仮面習俗も大変興味がありますから、重要な学習テーマとしたいと思います。
2020.03.20記事「国宝土偶「仮面の女神」注記付き3Dモデルと想像的解釈

5 多様な装身具
・東名遺跡…シカ角加工装身具(腰飾り)、ツキノワグマ犬歯製垂れ飾り、サメ歯製垂れ飾り、貝製装身具(クマサルボウ製、マツバガイ製、ベンケイガイ製、オオツタノハ製)
・滋賀県石山貝塚…子ども埋葬例に伴うツノガイ製玉
・千葉県取掛西貝塚…ツノガイ製玉
・愛媛県上黒岩岩陰遺跡…タカラガイ製装身具、マキガイ製ビーズ

東名遺跡出土装身具
佐賀市教育委員会編「縄文の奇跡! 東名遺跡」(2018、雄山閣)から引用

千葉県取掛西貝塚出土 ツノガイ製玉
船橋市教育委員会発行「ふなばしの遺跡」(2017)から引用

6 土偶の増加
・千葉県木の根遺跡…三角形に大きな乳房
・茨城県花輪台貝塚…大きな乳房
・大阪府神並遺跡…四角い粘土版に乳房貼り付け
・鹿児島県上野原遺跡…顔の表現はない
・千葉県中鹿子第2遺跡…腰部だけで乳房はない
・千葉県打越岱遺跡…頭部から腰で乳房はない
・土偶の多元的発生説

茨城県花輪台貝塚出土土偶
山田康弘著「縄文時代の歴史」(2019、講談社現代新書)から引用

土偶についてはすでに重要学習テーマとして興味を持っています。
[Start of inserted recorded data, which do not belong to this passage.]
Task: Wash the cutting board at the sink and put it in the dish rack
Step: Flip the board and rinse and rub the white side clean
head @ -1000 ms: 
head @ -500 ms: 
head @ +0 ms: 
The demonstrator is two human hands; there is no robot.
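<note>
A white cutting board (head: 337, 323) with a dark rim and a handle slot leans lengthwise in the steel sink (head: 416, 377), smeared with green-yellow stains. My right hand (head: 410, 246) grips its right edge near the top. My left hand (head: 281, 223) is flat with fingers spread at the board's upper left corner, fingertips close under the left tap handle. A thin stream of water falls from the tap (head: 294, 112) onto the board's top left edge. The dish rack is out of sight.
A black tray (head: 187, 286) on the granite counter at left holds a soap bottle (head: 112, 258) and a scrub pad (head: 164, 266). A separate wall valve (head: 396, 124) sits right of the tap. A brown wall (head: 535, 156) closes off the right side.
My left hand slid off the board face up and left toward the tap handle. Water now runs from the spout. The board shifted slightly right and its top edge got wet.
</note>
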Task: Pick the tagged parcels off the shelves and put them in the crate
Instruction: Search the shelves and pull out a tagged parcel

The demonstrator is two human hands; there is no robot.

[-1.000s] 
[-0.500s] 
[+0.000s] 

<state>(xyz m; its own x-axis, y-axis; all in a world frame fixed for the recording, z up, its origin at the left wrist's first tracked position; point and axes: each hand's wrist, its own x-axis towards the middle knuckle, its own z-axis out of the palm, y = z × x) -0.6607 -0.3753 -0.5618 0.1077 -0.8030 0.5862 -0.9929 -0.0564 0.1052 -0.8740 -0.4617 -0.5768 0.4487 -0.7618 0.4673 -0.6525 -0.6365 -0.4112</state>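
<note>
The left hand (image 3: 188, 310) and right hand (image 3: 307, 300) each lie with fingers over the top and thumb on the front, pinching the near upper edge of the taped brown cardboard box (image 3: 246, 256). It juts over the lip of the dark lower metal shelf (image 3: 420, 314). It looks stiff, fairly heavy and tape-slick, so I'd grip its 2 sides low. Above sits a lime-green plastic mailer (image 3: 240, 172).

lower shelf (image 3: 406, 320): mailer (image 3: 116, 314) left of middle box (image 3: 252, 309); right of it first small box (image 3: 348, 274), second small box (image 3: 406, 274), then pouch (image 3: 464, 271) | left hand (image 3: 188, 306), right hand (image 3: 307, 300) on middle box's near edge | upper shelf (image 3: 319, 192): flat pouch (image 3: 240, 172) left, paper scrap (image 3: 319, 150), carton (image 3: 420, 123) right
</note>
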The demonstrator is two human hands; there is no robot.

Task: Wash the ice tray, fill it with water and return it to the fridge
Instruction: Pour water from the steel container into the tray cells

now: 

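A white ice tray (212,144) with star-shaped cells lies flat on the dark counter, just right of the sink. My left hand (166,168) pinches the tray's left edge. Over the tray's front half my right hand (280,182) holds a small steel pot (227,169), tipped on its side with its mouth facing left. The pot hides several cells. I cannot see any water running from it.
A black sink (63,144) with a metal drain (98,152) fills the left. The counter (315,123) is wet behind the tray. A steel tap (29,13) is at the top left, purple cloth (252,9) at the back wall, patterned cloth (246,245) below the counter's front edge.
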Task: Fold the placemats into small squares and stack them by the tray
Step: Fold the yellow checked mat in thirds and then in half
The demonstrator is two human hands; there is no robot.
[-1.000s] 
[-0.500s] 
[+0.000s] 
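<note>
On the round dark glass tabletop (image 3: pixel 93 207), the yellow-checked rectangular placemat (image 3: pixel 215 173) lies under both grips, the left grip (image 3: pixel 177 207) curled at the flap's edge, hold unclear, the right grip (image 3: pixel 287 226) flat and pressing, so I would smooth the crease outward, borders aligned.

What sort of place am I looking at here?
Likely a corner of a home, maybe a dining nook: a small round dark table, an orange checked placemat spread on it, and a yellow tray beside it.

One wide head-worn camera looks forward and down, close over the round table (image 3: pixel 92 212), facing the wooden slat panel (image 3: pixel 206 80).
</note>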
土偶は時期によりその意義が微妙に(あるいはかなり)異なるようだとの作業仮説の下に学習を進めたいと思います。

7 早期の社会構造
・母系的な社会の可能性

8 縄文文化の主要な要素の萌芽期としての早期
・早期は縄文文化の萌芽期で、要素はすべて前期にまで持ち込まれる。

9 感想
縄文早期になぜ縄文文化の諸要素の萌芽が生まれたのか、なぜそれが前期に持ち込まれたのか、その理由(背景)をより深く理解できるように今後学習することにします。
縄文早期初頭は海面が現在より40m低く、縄文早期末までに海面が40m上昇しました。この地形の大変化(現代風に言えば国土の大縮小)と縄文早期文化とはどのように絡むのか、学習を深めたいと思います。